---------- ENTRIES PROVIDED
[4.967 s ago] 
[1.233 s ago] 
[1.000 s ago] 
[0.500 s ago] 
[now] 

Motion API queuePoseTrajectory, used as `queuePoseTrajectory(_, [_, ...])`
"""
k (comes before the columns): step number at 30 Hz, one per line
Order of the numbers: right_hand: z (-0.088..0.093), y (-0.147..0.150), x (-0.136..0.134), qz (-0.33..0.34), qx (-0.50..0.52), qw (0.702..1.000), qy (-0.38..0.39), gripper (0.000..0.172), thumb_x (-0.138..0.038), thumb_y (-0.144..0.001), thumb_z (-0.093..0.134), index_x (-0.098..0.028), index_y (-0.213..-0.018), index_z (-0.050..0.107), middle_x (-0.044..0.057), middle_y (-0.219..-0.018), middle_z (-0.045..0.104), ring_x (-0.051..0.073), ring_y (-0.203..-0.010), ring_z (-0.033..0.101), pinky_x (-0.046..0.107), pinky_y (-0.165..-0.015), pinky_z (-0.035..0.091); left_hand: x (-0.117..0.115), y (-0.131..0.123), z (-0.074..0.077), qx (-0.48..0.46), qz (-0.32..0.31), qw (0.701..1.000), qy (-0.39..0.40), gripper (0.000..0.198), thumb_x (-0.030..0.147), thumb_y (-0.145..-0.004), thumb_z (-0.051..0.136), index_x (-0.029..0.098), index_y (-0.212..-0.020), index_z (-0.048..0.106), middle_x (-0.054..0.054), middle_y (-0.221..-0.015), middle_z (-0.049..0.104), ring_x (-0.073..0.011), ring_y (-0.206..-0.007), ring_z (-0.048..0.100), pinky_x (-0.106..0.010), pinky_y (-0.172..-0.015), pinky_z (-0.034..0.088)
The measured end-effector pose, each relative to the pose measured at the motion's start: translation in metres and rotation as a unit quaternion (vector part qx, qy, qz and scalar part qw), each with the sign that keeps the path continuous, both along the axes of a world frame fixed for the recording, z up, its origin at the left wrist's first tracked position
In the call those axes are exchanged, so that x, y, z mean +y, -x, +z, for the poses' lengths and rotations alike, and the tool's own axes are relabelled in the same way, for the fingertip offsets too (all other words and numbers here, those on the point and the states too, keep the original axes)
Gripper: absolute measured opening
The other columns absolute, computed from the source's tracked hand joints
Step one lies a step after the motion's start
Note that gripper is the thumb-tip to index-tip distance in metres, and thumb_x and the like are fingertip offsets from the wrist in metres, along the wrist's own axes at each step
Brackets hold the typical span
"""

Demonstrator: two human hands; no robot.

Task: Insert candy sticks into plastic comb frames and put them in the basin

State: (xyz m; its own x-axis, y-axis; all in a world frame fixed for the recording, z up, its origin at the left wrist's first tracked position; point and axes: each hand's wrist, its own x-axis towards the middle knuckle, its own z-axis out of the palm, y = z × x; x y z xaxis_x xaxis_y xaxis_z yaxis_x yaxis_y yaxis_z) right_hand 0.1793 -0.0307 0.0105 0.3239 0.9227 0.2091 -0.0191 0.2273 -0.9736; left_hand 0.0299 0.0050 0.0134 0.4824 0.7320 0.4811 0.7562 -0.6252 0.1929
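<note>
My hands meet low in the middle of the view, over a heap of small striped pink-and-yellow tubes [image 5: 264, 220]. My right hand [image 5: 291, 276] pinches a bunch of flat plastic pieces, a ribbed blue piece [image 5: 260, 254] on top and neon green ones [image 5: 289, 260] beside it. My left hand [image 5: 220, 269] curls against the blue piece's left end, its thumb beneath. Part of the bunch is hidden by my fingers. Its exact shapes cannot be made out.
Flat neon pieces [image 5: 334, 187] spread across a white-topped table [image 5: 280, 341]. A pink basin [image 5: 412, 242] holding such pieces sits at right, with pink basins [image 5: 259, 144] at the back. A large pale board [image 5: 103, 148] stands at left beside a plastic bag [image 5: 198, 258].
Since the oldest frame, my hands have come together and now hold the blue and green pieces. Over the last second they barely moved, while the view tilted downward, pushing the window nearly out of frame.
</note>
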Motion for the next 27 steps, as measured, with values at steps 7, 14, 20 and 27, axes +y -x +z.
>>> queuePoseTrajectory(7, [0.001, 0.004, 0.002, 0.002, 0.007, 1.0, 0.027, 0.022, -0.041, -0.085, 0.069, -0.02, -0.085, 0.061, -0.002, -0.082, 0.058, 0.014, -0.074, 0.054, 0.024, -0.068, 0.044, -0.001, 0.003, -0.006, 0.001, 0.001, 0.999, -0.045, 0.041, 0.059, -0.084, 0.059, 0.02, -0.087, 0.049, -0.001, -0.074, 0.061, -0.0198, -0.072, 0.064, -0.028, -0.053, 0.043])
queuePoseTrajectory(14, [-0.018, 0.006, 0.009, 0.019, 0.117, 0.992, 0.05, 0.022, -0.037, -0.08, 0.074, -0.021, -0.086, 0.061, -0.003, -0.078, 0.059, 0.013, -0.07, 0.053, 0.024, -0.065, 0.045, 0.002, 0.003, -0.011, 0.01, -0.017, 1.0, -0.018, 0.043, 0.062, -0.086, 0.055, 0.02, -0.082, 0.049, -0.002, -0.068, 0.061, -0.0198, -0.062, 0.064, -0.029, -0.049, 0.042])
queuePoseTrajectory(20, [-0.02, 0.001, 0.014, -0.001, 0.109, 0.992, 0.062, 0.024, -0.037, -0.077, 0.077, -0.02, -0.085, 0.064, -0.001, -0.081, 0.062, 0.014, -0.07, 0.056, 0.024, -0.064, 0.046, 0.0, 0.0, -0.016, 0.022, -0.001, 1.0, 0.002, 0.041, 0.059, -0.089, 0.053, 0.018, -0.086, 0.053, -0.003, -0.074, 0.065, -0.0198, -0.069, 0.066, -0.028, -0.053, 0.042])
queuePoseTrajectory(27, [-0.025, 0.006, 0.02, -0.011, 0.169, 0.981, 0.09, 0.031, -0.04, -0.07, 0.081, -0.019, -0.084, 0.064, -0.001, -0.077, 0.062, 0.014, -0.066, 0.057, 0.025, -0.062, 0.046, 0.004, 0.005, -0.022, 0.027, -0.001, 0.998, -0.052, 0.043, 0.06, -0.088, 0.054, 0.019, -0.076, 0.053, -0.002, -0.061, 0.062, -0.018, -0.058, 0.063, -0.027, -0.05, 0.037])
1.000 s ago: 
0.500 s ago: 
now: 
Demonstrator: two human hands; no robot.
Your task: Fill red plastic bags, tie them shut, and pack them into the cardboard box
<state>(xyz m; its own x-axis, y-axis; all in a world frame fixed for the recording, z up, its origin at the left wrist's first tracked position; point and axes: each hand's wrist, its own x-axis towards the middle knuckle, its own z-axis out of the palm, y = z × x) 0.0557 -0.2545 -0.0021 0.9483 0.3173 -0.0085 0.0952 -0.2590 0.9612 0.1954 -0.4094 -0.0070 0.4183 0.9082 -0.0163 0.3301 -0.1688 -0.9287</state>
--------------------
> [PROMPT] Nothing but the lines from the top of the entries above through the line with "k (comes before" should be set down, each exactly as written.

> [PROBLEM SOLUTION]
[4.967 s ago] 
[1.233 s ago] 
[1.000 s ago] 
[0.500 s ago] 
[now] 

Motion API queuePoseTrajectory, used as `queuePoseTrajectory(_, [_, ...])`
"""
k (comes before the columns): step number at 30 Hz, one per line

This completes the required output.